2. Use required_bounded_contexts to drive module decomposition¶
The architect uses these names verbatim as MODULE names. Pick names that map to single-responsibility business concepts: Auth, Posts, Timeline, Inventory, Billing. Avoid Database, API, Logic — those are layers, not contexts.
3. Declare infrastructure_choices whenever you know the SDK¶
If you know your service uses Kafka + S3, declare it:
"infrastructure_choices": [
{"category": "message_queue_producer", "technology": "kafka", "version_pin": "confluent-kafka==2.5"},
{"category": "blob_storage", "technology": "s3", "version_pin": "boto3==1.34"}
]
This routes the matching classes to Tier C atomic agents which generate adapter code with real SDK calls instead of stubs.
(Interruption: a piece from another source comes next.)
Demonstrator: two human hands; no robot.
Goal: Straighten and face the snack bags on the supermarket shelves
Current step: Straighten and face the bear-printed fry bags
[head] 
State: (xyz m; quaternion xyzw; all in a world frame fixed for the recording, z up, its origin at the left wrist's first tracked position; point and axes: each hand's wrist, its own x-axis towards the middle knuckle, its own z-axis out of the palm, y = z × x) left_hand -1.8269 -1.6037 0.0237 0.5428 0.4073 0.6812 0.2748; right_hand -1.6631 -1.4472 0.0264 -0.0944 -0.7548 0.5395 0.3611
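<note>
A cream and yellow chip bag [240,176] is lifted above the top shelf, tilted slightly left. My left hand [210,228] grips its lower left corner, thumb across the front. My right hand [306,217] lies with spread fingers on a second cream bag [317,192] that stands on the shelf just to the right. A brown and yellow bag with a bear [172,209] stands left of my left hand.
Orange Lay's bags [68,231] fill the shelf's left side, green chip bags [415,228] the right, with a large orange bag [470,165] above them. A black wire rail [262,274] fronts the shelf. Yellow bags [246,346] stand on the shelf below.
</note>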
Without explicit choices, you can opt into MCDA-driven selection with --infer-infrastructure, but this is exploratory; real production specs declare.
4. Use domain_conventions to encode common semantics¶
See Domain conventions — common social/e-commerce/auth semantics that the architect would otherwise have to re-derive.
5. Cross-service contracts¶
If you're authoring a multi-service distributed system, declare contracts via produces_contracts / consumes_contracts. See Cross-service contracts.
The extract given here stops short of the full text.